Insofern mag es überraschen, dass das IQWiG in seiner Dossierbewertung im Rahmen der frühen Nutzenbewertung jetzt bezüglich Daridorexant zu dem Urteil gekommen ist: »Zusatznutzen nicht belegt«. Diese Einstufung rechtfertigt das Institut aber nicht mit fehlenden Wirksamkeitsbelegen, sondern mit einer Formalie: Die von Hersteller Idorsia eingereichten Daten seien für die Nutzenbewertung nicht geeignet.

Im Detail geht es um die Studie 201, eine multizentrische, doppelblinde, randomisierte Studie, in der Daridorexant in verschiedenen Dosierungen mit Zolpidem und Placebo bei Patienten mit chronischer insomnischer Störung verglichen wurde. Das IQWiG bemängelt, dass Patienten, die innerhalb eines Monats vor Studienbeginn eine kognitive Verhaltenstherapie (KVT) erhalten hatten, von der Studie ausgeschlossen waren, und dass auch während der Studie eine KVT nicht erlaubt war. Zudem hätten keine Informationen dazu vorgelegen, ob die Teilnehmer überhaupt jemals zuvor eine KVT erhalten hatten oder dafür geeignet waren.

Gemäß der Arzneimittel-Richtlinie des Gemeinsamen Bundesausschusses (G-BA) sei aber vor der Verordnung eines Schlafmittels zu prüfen, ob stattdessen eine nicht medikamentöse Therapie wie etwa eine KVT möglich ist, und verschiedene Leitlinien führten eine KVT als erste Behandlungsoption auf. Der G-BA verlange daher eine Dokumentation, ob eine KVT versucht wurde oder nicht infrage kam. Da diese fehle, sei die Studie für die Beurteilung der Fragestellung »Zusatznutzen Ja/Nein« ungeeignet, argumentiert das IQWiG.

Neben diesem grundlegenden Problem stören das IQWiG noch weitere Details an der eingereichten Studie. Diese sei mit nur acht Wochen Beobachtungszeit zu kurz, um eine mögliche Dauertherapie Daridorexant zu beurteilen. Zudem sei Daridorexant in der Studie teilweise anders eingesetzt worden, als es die Fachinformation vorsieht, und bei der Vergleichssubstanz Zolpidem habe die Absetzphase gefehlt.
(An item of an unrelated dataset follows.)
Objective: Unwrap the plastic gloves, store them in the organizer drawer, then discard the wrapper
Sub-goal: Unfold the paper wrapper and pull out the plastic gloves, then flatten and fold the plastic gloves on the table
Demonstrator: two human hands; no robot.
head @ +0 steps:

Dies könne zu Rebound-Effekten geführt haben, was das Ergebnis möglicherweise zugunsten von Daridorexant verfälscht haben könnte.

Angesichts dieser vielen Kritikpunkte dürfte es dem Hersteller schwerfallen, das IQWiG mit nachgereichten Unterlagen zufriedenzustellen. Dennoch ist das letzte Wort zur Nutzenbewertung von Daridorexant noch nicht gesprochen. Dieses hat bekanntlich der G-BA.